On Friday, the Art Base Annex will open “Conflux,” a joint show of work by Kamp Collective and prominent Carbondale-based artist Stanley Bell, who works in a similar mixed-media, street-art style.
“I think it’s cool and poetic that we’ve both gone from Basalt to New York to L.A. and now we’re starting our first show together back where it started,” Storey said.
Out of Basalt High, Storey left to study art at the Pratt Institute in Brooklyn. He stuck around New York for some years, including a stint doing installations for the Ronald Feldman Gallery, before making his way to Los Angeles. Stevens studied graphic design and has worked in entertainment marketing for the past decade — making movie posters and such.
In Los Angeles, they teamed up as Kamp Collective in 2013. It began as an idea for a brand for t-shirts and more commercial work. But, as they started sketching visuals, it was clear they were headed for gallery walls.
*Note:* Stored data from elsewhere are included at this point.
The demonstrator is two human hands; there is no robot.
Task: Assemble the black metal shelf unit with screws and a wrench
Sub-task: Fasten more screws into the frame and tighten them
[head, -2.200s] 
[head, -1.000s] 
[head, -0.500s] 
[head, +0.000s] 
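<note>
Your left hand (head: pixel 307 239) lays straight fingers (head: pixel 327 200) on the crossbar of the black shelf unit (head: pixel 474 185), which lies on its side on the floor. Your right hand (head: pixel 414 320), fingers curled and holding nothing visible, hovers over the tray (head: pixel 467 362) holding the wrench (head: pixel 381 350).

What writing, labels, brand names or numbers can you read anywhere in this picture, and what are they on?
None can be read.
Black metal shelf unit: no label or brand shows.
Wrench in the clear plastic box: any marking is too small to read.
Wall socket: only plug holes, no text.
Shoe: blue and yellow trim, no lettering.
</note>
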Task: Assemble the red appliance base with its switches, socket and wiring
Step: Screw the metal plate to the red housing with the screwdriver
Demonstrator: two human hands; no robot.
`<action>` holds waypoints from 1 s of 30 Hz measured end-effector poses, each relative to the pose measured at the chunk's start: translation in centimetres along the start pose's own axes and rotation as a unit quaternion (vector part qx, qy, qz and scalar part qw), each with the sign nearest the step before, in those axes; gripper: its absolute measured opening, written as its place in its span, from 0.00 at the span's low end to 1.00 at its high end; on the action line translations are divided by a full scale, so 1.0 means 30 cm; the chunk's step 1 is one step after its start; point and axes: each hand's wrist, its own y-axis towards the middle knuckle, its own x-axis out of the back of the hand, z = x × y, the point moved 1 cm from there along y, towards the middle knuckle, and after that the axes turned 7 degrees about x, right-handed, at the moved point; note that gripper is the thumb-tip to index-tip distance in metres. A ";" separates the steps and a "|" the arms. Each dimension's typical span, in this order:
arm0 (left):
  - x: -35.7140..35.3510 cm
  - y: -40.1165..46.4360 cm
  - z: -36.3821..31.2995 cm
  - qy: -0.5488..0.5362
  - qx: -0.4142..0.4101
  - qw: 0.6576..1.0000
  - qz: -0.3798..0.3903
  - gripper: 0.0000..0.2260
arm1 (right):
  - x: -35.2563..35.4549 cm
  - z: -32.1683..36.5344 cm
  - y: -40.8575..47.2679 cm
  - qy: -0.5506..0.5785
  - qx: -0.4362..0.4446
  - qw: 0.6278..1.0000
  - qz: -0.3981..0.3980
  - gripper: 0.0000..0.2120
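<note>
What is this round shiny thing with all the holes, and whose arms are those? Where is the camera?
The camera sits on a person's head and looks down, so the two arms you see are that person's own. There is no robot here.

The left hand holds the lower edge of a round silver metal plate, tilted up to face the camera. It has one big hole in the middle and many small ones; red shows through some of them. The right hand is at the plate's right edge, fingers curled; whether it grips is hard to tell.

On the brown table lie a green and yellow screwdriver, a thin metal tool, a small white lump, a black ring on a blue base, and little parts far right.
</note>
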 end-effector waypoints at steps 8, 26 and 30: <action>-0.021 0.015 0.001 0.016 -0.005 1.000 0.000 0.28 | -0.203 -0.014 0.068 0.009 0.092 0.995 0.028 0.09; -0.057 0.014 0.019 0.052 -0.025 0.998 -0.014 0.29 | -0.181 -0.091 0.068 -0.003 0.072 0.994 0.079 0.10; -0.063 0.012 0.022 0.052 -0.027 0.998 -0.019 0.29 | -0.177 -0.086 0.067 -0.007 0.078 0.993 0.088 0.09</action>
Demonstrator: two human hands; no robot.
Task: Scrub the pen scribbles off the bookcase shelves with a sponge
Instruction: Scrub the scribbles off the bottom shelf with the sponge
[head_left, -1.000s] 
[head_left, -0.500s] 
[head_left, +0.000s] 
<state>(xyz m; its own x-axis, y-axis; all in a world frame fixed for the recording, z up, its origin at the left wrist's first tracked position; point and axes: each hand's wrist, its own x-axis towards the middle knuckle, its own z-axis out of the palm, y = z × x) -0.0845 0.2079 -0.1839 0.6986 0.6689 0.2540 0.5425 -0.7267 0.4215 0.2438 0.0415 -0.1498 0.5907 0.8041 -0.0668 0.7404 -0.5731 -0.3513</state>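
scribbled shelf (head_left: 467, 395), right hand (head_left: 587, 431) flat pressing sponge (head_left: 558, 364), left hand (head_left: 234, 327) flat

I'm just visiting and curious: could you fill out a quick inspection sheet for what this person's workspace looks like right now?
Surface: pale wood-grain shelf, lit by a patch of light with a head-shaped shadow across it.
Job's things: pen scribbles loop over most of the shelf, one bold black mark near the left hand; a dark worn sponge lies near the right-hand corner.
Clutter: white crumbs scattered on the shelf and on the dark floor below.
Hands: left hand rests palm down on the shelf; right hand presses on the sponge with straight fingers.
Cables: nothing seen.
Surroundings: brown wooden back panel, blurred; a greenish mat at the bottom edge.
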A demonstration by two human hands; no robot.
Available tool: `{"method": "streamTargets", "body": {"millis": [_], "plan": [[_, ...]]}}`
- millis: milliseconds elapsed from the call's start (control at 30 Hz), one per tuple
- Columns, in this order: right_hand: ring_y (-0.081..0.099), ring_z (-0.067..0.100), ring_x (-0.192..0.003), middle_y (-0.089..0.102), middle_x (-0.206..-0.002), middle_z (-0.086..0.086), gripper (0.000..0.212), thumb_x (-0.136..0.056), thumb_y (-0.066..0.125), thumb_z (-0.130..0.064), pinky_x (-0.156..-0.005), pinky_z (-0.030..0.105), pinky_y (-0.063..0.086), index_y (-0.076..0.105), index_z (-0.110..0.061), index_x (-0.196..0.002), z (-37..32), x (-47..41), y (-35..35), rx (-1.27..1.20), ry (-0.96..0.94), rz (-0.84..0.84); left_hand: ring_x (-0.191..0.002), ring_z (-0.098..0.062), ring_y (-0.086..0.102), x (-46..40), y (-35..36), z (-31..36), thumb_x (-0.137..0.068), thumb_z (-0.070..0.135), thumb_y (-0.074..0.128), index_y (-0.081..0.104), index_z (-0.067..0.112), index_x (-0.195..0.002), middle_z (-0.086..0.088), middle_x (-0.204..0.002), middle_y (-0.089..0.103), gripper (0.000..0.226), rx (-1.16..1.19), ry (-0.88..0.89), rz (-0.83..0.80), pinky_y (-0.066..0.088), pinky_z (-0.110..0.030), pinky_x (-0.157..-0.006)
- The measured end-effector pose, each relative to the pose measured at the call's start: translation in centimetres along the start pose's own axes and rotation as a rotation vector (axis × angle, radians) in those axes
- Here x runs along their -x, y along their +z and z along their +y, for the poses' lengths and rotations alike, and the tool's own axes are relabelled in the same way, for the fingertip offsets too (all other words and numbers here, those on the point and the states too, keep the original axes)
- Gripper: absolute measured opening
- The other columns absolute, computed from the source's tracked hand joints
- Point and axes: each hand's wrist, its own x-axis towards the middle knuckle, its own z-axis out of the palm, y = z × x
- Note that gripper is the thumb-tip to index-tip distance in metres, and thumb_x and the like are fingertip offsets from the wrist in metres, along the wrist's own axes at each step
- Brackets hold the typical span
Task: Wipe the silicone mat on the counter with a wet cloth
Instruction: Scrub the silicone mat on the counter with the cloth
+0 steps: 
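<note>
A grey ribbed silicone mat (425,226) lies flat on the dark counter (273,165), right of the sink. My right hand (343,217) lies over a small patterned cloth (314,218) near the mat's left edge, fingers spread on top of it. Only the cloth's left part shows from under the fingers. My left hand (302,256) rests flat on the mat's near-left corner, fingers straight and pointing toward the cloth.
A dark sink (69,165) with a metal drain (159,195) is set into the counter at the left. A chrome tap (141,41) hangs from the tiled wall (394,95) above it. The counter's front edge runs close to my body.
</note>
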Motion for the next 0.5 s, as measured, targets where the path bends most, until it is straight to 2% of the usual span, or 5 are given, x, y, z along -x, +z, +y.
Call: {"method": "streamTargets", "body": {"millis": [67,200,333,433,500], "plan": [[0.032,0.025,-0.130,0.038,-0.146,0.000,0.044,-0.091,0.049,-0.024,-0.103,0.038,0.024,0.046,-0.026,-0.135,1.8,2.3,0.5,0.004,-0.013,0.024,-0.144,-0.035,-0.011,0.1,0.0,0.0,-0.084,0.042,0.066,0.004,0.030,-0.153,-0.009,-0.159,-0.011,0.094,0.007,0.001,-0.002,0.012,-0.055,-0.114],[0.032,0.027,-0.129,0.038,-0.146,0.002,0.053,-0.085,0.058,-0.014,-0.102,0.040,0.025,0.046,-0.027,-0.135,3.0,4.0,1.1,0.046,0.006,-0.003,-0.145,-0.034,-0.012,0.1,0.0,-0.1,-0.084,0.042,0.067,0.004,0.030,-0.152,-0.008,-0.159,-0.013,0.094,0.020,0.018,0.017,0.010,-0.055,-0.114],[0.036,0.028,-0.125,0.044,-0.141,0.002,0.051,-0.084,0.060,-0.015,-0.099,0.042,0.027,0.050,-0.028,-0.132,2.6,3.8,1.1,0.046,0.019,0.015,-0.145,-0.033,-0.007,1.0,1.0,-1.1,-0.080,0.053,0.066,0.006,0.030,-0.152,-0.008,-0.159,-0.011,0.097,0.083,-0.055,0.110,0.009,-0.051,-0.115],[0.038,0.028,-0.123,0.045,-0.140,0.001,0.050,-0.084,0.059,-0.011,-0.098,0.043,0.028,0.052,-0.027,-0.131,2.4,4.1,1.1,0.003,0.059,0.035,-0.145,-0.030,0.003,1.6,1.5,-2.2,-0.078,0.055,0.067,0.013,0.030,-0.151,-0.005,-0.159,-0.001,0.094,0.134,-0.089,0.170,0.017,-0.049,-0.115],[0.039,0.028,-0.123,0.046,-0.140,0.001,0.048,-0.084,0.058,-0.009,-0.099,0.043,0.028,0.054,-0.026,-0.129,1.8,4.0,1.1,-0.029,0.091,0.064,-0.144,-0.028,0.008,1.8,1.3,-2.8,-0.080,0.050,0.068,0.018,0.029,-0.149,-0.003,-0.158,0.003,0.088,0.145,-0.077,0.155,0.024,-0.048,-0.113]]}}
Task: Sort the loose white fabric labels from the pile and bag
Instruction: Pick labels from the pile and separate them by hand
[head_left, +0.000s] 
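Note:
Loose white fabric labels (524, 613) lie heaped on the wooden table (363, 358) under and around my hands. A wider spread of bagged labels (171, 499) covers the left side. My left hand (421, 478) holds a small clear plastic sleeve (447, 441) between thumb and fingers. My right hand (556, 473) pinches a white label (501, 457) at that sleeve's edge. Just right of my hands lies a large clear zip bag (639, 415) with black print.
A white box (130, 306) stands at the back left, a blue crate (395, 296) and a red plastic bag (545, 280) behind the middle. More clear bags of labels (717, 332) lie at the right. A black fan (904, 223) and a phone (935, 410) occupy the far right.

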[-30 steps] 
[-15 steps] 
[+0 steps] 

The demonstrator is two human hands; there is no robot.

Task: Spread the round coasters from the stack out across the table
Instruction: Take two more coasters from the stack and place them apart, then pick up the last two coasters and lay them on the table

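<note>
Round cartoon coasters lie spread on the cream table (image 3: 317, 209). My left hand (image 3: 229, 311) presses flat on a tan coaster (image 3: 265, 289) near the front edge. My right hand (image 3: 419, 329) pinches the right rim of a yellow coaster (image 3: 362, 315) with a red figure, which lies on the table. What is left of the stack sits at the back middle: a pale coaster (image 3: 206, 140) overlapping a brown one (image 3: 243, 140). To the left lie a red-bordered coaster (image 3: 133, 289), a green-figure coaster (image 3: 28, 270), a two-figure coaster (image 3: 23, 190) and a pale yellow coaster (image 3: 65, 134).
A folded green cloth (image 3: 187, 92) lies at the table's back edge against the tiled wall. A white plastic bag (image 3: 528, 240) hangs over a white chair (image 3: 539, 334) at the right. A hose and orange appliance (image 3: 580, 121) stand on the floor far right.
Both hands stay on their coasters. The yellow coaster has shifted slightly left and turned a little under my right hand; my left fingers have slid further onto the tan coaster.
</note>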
“We had been hanging out and looking at each other’s artwork and said, ‘Yo, let’s put this together and do something,’” Storey recalled.
Kamp’s work on display at the Art Base blends a fine art sensibility with a street-art aesthetic and is tinged with a slick professionalism. The kinetic works layer graffiti and stenciled images over elegant black-and-white photography in pieces that blend a kitchen sink’s worth of media including spray paint, oil, acrylic, silk screens, digital and print photography.
Stevens brought his expertise as an art director to the partnership, working with elements like photography, design and fashion. Storey brought a rough street sensibility of graffiti, illustration and stenciling to the table.
Friends since their teen years, teaming up seemed inevitable.
“We talked about it for years, I feel like, before we actually started it,” Stevens said. “It’s kind of been a slow burning process.”
The works showcase prints of photos of models that look like they’re ripped from fashion spreads (in fact, Stevens and Storey stage photo shoots themselves, complete with wardrobe, hair and makeup styling). They’re distorted and torn, often with graffiti and drawings layered on top of the elegant images, along with stencils of images like guns, skulls and jewels. They can be sexy and, yes, campy. They take on the rough look of posters pasted on a city wall, then weathered by the elements, altered by time and pasted over.
The pair has never before exhibited its work here in the Roaring Fork Valley. Both spent some extended time here last winter, though, and got to know Art Base director Genna Moe through mutual friends on the local art scene.
Moe introduced the Kamp Collective guys to Bell and launched a plan to curate a show that would display their work side-by-side.
“Immediately I thought of Stanely because they both have an urban, graffiti art-inspired look,” Moe said. “And that’s not common in this valley.”
Stevens and Storey are looking forward to sharing their work with the hometown crowd. They’re particularly excited about meeting local young people and high schoo students who might be interested in pursuing art but might have trepidation about taking a chance on life in a big city far from the Roaring Fork Valley.
“Growing up in the valley is a bit of a bubble,” said Storey. “Living in New York for awhile was the best decision I ever made. There’s so much art out there. And you don’t realize that it looks a lot better in real life than it does in your history book.”
Though they found inspiration and careers elsewhere, Basalt is still home for Kamp Collective.
“I feel like getting out and coming back is a good thing,” said Stevens. “But you definitely have to get out — at least for us — to get inspired. And you should at least try, if you grew up here, to leave.”